Alim Industries Limited
- Native name: আলীম ইন্ডাষ্ট্রিজ লিমিটেড
- Industry: Agriculture
- Founded: 1990
- Founder: M.A. Alim Chowdhury
- Headquarters: BSCIC, Industrial Estate, Gutatikor, Sylhet-3100, Bangladesh., Sylhet, Bangladesh
- Key people: Alimus Sadat Chowdhury (Chairman); Alimul Ahsan Chowdhury (Managing Director); Alimus Shahan Chowdhury (Director); Lutfa Alim Chowdhury (Director);
- Products: Agricultural machinery
- Total assets: BDT 20 Crore (2020)
- Number of employees: 120 (2020)
- Website: alim.com.bd

= Alim Industries Limited =

Bangladesh's largest agricultural machinery manufacturer

Alim Industries Limited (আলীম ইন্ডাষ্ট্রিজ লিমিটেড) is an agricultural machinery manufacturer based in Sylhet, Bangladesh.

==History==
Founded in 1990, it is both the largest and oldest agricultural equipment maker in the country. Having initially only associated with the tea processing industry in Sylhet, it later expanded to include the manufacture of general farming machinery, specialising in tillers, seeders and power threshers among others. At present, it exports its products throughout Bangladesh as well as delivering services internationally.

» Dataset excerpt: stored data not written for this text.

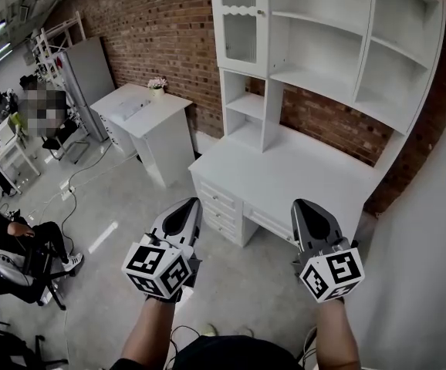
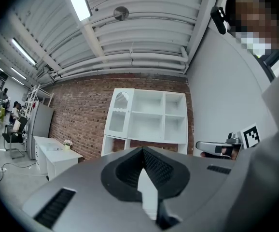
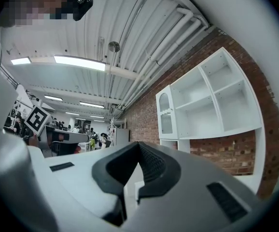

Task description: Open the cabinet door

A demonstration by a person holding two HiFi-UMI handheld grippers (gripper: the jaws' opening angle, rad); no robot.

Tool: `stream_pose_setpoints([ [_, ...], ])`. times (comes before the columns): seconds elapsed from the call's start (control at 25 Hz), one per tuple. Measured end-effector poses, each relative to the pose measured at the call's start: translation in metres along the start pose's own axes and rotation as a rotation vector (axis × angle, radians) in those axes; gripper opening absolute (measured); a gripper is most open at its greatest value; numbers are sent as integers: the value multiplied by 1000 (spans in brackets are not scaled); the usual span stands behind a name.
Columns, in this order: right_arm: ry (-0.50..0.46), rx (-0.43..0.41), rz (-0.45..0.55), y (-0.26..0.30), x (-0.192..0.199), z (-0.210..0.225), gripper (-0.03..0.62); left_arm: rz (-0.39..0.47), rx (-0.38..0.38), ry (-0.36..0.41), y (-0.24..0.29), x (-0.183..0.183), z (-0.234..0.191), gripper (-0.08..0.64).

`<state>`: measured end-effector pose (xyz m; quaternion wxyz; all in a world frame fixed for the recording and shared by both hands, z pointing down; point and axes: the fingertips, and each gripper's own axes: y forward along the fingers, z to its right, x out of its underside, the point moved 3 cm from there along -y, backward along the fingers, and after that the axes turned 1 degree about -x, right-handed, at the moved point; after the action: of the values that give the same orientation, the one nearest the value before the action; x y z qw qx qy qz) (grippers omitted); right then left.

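I have both tools held low in front of the person, over the grey floor (image 1: 231,284) and well short of the furniture. The left hand-held gripper (image 1: 190,205) has its jaws brought together with the tips touching and nothing between them. Its own camera shows the ribbed pads (image 2: 155,166) meeting at a point. The right hand-held gripper (image 1: 302,205) reads the same way, pinched closed and empty. The two point forward side by side, apart from each other, each with its marker cube (image 1: 159,270) at the wrist end.

The cabinet door (image 1: 241,23) is on the white hutch (image 1: 327,45), in the upper left compartment. It is a tall panel with ribbed glass and an arched top, and a small knob (image 1: 261,11) sits at its right edge. The door lies flush with the frame, so I read it as shut. Both tools are well apart from it and touch nothing.

The rest of the hutch is open shelving. It stands on a white worktop (image 1: 285,179) against the brick wall (image 1: 161,29), with drawers (image 1: 219,206) under the left end. To the left, a separate white side cabinet (image 1: 150,126) carries a small pot of flowers (image 1: 157,85). A seated person (image 1: 22,237) is at the far left edge of the head view.
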<state>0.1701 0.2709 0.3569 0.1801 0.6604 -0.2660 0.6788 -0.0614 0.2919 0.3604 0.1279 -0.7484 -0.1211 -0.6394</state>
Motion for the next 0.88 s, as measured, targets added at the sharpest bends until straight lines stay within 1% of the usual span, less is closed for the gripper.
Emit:
stream_pose_setpoints([
  [0.28,23,-22,3,-5,6,18,3,-7,-25,-1,7,5,11,5],
  [0.52,34,-24,0,1,13,29,3,-15,-26,2,21,11,12,5],
  [0.68,31,-16,-4,15,18,37,3,-14,-13,-3,37,15,5,5],
  [0.88,19,-1,-21,47,26,46,3,-13,7,-6,68,17,-15,5],
])
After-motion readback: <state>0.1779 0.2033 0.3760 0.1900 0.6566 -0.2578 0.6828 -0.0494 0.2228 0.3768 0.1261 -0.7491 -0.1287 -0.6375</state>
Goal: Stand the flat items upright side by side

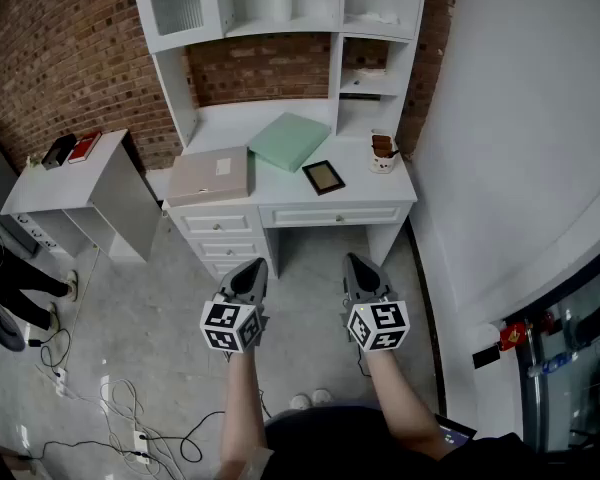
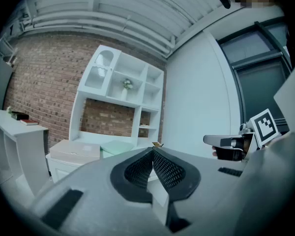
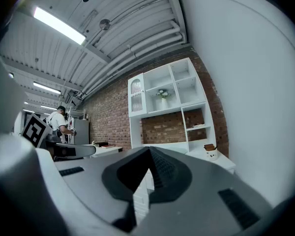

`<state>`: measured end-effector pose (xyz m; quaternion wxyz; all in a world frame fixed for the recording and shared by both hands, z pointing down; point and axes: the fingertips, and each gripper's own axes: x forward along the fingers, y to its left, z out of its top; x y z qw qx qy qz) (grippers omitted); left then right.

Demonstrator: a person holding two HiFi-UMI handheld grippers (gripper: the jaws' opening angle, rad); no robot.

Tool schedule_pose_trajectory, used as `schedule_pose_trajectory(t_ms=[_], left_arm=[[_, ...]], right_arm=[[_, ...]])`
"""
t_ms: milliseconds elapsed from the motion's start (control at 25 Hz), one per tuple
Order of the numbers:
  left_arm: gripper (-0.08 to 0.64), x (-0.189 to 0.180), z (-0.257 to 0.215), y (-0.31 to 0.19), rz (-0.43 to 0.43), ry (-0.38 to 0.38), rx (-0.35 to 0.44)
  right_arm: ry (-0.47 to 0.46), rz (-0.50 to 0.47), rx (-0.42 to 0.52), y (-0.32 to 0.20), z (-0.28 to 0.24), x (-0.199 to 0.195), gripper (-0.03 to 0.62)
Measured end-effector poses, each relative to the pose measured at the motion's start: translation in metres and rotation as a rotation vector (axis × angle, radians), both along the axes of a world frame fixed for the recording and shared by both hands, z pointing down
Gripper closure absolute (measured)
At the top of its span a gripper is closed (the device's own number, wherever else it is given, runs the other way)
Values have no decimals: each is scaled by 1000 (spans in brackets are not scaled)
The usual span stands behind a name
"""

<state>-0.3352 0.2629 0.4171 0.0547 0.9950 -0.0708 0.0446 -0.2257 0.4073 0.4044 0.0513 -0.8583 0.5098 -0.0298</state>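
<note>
Jaws closed, empty.
Left hand-held gripper (image 1: 252, 266) and right hand-held gripper (image 1: 355, 261) are hovering; green book (image 1: 289, 140) lying flat at twelve o'clock.

Three flat items lie on the white table (image 1: 365, 183), and none of them stands upright. The beige box (image 1: 212, 175) is the largest. It lies flat at the table's left end, with a small pale label on its lid. The mint-green book (image 1: 289, 140) lies flat just beside the box, further back and turned at an angle. The small dark frame (image 1: 323, 177) has a black rim and a brownish face. It lies flat nearer the front edge, right of the box and apart from both others.
</note>
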Motion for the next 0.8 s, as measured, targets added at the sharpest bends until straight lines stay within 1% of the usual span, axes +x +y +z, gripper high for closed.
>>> schedule_pose_trajectory(t_ms=[440,640,720,800], left_arm=[[551,9,4,1,15,-4,-10],[551,13,3,3,31,16,-27],[551,13,5,3,32,10,-26],[551,14,9,4,33,-12,-19]], right_arm=[[0,7,-2,0,3,4,595],[-4,5,3,1,3,6,595],[-5,5,1,-1,4,7,594],[-4,1,-9,-3,6,6,594]])
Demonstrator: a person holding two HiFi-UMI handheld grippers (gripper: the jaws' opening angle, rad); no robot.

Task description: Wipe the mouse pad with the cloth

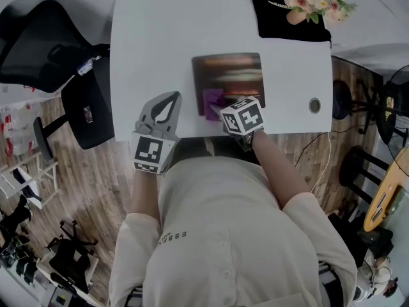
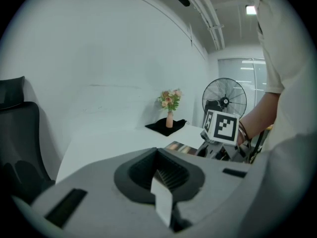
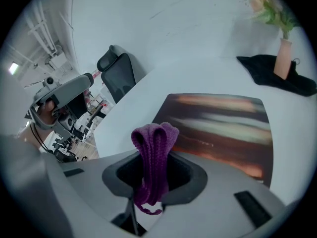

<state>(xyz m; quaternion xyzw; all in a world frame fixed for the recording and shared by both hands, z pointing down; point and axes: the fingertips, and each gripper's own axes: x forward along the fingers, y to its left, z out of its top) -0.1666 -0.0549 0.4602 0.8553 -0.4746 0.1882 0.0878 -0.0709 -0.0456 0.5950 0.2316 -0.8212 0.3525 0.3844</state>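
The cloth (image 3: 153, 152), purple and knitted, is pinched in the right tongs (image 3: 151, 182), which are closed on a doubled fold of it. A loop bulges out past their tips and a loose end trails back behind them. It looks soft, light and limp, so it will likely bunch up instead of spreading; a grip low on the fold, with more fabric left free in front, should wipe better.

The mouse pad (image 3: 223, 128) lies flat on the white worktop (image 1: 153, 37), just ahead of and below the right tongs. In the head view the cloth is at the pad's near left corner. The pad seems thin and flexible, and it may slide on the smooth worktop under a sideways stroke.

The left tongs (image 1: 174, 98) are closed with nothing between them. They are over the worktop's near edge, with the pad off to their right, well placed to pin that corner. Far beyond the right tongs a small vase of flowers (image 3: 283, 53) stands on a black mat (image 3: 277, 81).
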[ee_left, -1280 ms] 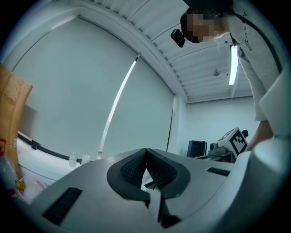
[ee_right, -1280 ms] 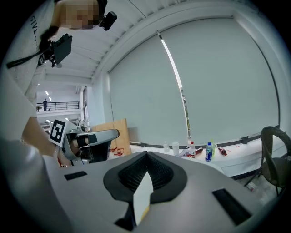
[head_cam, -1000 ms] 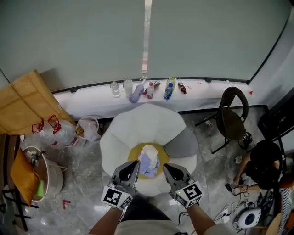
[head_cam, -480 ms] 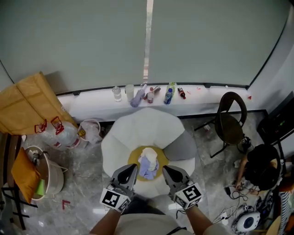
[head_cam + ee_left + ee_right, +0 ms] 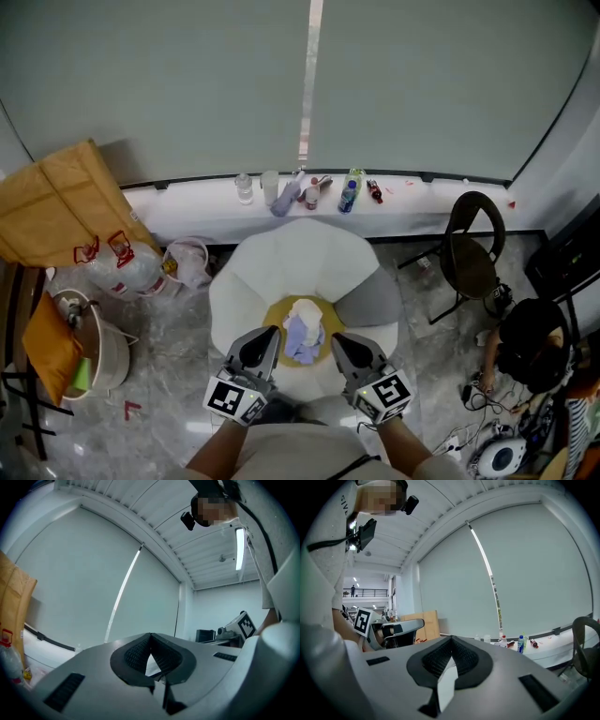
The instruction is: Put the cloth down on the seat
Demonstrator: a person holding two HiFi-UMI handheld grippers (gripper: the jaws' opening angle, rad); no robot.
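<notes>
Far left: brown cardboard (image 5: 56, 202) leans at the wall, with a white bucket (image 5: 108, 352) on the floor below it.

Left gripper (image 5: 265, 336): jaws closed pad to pad, nothing between them. It is near the front rim of the white armchair (image 5: 300, 258), just left of the cloth and apart from it.

Cloth (image 5: 303, 330): a small crumpled heap, pale lavender-blue with a white part bunched at its far end, folds loose and uneven. It lies on the round yellow seat (image 5: 275, 319) in the middle of the armchair, slightly right of the seat's centre. No jaw touches it.

Right gripper (image 5: 339, 339): jaws closed on themselves, empty, just right of the cloth and level with the left gripper.

Behind the armchair is a ledge with bottles (image 5: 309, 192). Right: a dark chair (image 5: 473, 248), and a person (image 5: 530, 342) low on the floor.
</notes>
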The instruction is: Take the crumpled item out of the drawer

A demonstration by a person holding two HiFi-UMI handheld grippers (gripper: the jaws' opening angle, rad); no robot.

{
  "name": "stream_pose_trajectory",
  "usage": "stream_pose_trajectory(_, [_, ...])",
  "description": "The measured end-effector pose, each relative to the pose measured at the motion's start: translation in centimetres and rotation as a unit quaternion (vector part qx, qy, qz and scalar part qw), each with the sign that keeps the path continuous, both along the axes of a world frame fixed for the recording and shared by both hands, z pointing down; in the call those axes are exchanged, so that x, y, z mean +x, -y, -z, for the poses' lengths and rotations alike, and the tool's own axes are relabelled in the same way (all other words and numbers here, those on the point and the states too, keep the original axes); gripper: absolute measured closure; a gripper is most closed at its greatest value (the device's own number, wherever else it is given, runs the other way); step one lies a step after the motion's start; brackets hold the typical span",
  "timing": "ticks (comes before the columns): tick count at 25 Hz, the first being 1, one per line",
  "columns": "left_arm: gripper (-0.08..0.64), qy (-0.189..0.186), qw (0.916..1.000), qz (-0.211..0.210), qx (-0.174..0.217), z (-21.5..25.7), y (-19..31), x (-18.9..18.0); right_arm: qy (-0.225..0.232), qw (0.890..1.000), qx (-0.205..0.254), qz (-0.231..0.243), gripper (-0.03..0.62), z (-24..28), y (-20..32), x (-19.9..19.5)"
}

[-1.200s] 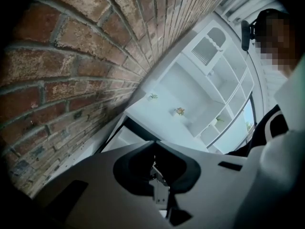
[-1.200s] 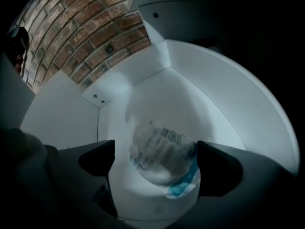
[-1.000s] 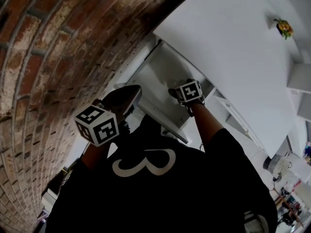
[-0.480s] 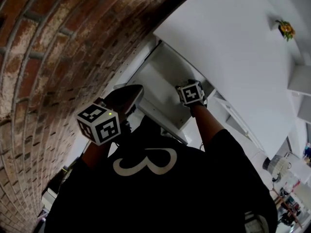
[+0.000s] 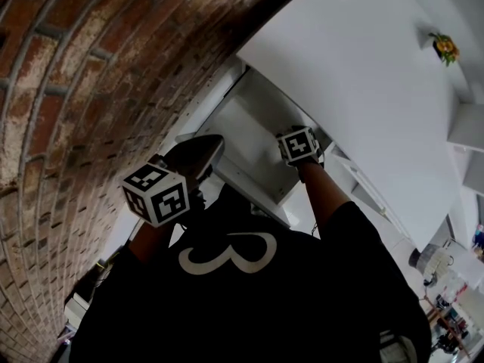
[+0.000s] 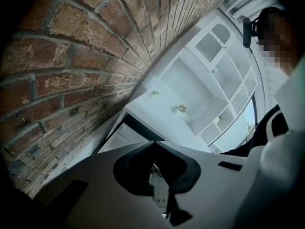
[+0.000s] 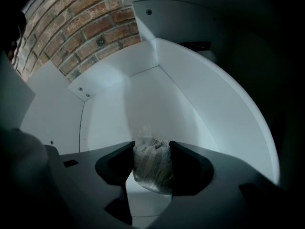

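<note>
Now right gripper (image 7: 152, 144) jaws, just closing, clamp crumpled item (image 7: 152, 168) inside drawer (image 7: 195, 94); left gripper (image 6: 153, 143) jaws together, empty

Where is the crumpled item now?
In the right gripper view, the crumpled item is low at centre, inside the drawer. It is pinched between the jaws of the right gripper, which have just been closing on it.

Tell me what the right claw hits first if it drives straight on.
The crumpled item, already between its jaws, which have just been closing; behind that, probably the drawer floor.
</note>
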State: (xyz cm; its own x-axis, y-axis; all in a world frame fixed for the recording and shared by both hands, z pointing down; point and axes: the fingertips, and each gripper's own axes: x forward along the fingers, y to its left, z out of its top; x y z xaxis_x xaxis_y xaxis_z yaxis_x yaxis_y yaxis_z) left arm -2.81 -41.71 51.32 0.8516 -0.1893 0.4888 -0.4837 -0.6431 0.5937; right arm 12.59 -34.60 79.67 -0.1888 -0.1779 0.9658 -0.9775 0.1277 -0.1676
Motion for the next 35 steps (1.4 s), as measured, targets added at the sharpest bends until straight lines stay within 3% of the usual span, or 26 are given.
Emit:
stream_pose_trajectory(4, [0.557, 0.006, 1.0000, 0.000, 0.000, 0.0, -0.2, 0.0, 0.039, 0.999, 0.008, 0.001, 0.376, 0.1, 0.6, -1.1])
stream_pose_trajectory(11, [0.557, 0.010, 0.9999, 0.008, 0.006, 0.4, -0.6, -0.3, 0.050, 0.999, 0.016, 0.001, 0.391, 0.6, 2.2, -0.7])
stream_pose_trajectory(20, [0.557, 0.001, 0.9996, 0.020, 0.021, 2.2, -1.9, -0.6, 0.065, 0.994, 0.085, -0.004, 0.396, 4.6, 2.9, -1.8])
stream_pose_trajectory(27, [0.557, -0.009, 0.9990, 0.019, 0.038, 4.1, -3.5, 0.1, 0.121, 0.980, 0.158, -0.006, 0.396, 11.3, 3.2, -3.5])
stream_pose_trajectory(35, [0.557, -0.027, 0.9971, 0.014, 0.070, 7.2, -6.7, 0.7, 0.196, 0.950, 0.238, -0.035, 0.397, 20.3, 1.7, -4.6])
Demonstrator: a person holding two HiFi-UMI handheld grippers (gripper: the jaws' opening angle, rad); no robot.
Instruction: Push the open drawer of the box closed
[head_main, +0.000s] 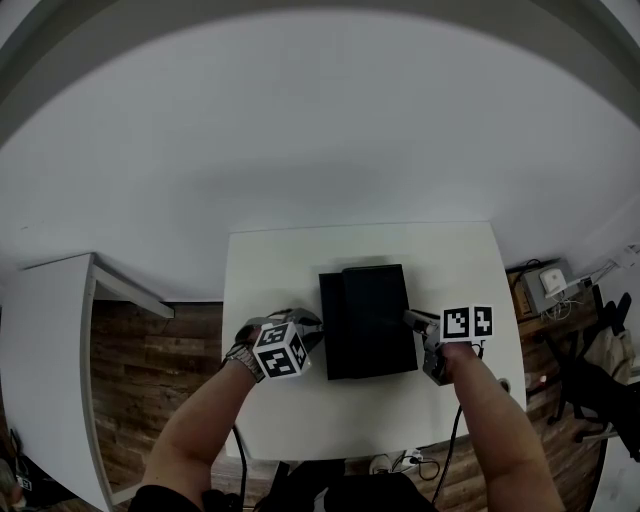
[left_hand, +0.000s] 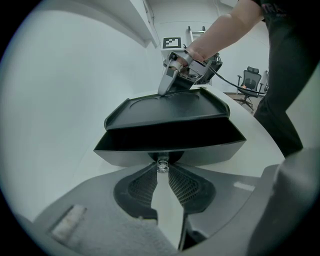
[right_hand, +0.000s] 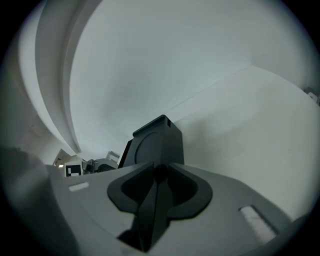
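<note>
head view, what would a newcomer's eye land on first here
The black box sits in the middle of the white table. Its drawer is pulled out toward the left gripper, whose tips close on the drawer's small knob. The right gripper clamps the box's opposite edge.

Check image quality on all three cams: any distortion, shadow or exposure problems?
Head view: heavy fisheye bend, dark rim at the top corners, flat soft light; the black box shows little detail. Left gripper view: round black vignette, box sharp, drawer mouth in deep shadow. Right gripper view: dim, the right gripper nearly silhouetted.
</note>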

In 2021, free equipment from Alim was distributed by the local upazila government to 64 farmers in the Nilphamari District of Rangpur Division.

In 2022 company was cited by Bangladesh agriculture minister Dr Mohammad Abdur Razzaque as a successful local manufacturer of agricultural machinery, counterbalancing the import of machines from abroad. The current owner received the "Agriculturally Important Person" award from the government in 2022, in recognition of its development of power tillers. Alim has received assistance from the U.S.-supported Cereal Systems Initiative for South Asia to help provide locally produced machines to support agriculture in the area of Cox's Bazar affected by Rohynga migration.